新国立劇場「花咲く港」

 菊田一夫の作品は、「がめつい奴」「放浪記」に続いてみるのは三作目。かつらぎさんご推奨のこの芝居、ちょっと睡眠不足の中、一番前の席があいていたので(演出上、急遽セットの中に入り込む形の席が後から売り出されたらしく、前から5列くらいに空き席があった)ゲット。何度も居眠りしそうになりながら、誰よりも役者に近い席に座っていたので、どうにか3時間クリアー。
 新国立劇場は、今までのつまらない芝居の多さに、相当ファンをなくしているのでしょう。これだけ水準が高い作品で、おまけに300人位しか入らない小劇場であいているなんて。ほのぼのする、性善説に基づくこの作品、というか、菊田一夫作品は、時代を表しているのでしょう。私にはちょっと毒が足りない気がするが、それは役者の力不足もあるに違いない。寺田路恵が出色。

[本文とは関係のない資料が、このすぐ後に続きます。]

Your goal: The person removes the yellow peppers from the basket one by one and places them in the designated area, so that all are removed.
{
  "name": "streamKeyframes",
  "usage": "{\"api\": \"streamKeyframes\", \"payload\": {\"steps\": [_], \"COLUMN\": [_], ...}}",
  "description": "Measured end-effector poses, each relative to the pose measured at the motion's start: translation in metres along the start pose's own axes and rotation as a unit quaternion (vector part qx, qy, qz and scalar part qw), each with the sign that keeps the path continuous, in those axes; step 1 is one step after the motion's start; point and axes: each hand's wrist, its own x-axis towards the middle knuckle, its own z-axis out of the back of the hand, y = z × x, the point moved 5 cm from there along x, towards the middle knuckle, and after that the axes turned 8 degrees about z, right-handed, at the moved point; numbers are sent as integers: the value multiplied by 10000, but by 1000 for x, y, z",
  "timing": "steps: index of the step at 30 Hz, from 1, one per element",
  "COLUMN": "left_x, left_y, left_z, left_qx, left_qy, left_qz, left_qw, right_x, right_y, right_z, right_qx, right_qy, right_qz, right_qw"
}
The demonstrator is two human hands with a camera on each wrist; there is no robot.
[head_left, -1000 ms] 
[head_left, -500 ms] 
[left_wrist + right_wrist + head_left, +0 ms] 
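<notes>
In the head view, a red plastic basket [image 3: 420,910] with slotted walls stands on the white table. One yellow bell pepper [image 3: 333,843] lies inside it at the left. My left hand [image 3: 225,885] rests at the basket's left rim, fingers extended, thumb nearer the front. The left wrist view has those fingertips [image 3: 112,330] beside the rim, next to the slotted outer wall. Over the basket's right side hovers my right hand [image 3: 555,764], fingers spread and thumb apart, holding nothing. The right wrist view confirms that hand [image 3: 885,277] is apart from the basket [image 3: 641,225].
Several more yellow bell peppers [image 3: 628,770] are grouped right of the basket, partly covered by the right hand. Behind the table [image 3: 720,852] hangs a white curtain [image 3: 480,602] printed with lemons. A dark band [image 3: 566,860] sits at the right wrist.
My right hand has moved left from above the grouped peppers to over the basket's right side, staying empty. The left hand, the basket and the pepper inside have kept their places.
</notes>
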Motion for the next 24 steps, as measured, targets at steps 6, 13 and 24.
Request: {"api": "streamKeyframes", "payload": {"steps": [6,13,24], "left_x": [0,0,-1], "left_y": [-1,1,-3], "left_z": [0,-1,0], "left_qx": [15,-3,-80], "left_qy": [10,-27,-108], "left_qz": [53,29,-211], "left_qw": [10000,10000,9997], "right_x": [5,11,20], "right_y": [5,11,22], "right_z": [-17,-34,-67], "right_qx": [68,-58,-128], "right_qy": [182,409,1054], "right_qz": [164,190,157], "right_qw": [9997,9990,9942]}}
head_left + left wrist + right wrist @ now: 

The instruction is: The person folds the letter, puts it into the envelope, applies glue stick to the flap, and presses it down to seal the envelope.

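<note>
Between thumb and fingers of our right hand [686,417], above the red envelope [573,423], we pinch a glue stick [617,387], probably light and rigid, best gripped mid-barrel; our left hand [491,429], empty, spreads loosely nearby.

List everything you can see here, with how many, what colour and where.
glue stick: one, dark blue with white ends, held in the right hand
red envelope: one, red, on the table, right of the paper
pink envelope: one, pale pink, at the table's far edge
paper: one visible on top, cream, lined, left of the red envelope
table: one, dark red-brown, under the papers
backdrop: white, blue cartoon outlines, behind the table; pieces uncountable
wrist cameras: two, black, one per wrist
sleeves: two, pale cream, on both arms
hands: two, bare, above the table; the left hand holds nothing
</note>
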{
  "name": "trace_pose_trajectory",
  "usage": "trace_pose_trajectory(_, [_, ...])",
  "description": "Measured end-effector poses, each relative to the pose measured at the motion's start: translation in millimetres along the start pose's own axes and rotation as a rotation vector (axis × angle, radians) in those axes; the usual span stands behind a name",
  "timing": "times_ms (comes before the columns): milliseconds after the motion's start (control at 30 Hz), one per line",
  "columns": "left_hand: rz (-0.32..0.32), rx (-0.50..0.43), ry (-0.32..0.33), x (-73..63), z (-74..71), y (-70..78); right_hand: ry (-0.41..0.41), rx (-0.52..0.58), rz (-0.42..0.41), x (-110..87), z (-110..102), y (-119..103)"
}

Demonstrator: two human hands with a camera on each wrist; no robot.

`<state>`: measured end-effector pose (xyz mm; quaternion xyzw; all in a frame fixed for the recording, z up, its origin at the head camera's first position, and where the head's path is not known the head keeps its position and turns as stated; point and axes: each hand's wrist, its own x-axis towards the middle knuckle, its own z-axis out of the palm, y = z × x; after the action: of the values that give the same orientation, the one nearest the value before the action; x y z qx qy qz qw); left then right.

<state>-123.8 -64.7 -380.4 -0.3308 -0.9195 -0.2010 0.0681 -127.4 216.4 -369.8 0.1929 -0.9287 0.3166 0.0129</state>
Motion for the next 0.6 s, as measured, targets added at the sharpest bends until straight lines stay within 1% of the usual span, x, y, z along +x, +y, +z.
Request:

 鑑賞しながら、この演劇は外国で上演して受けるかどうか、なんて考えてしまいました。懐かしい日本の風景は珍しがられるでしょうけれども、お話はどうってことのない話をいかに密度の濃い脚本で書き上げるか、という作品だから。取り立てて珍しい演出があるでもないし。やはり、私、井上ひさしもそうですが、日本日本したストレートプレイは好みじゃないのでしょうね。>ごめんなさい、菊田贔屓の方。

以上、今日は元気がいつもの半分なのでお許しを。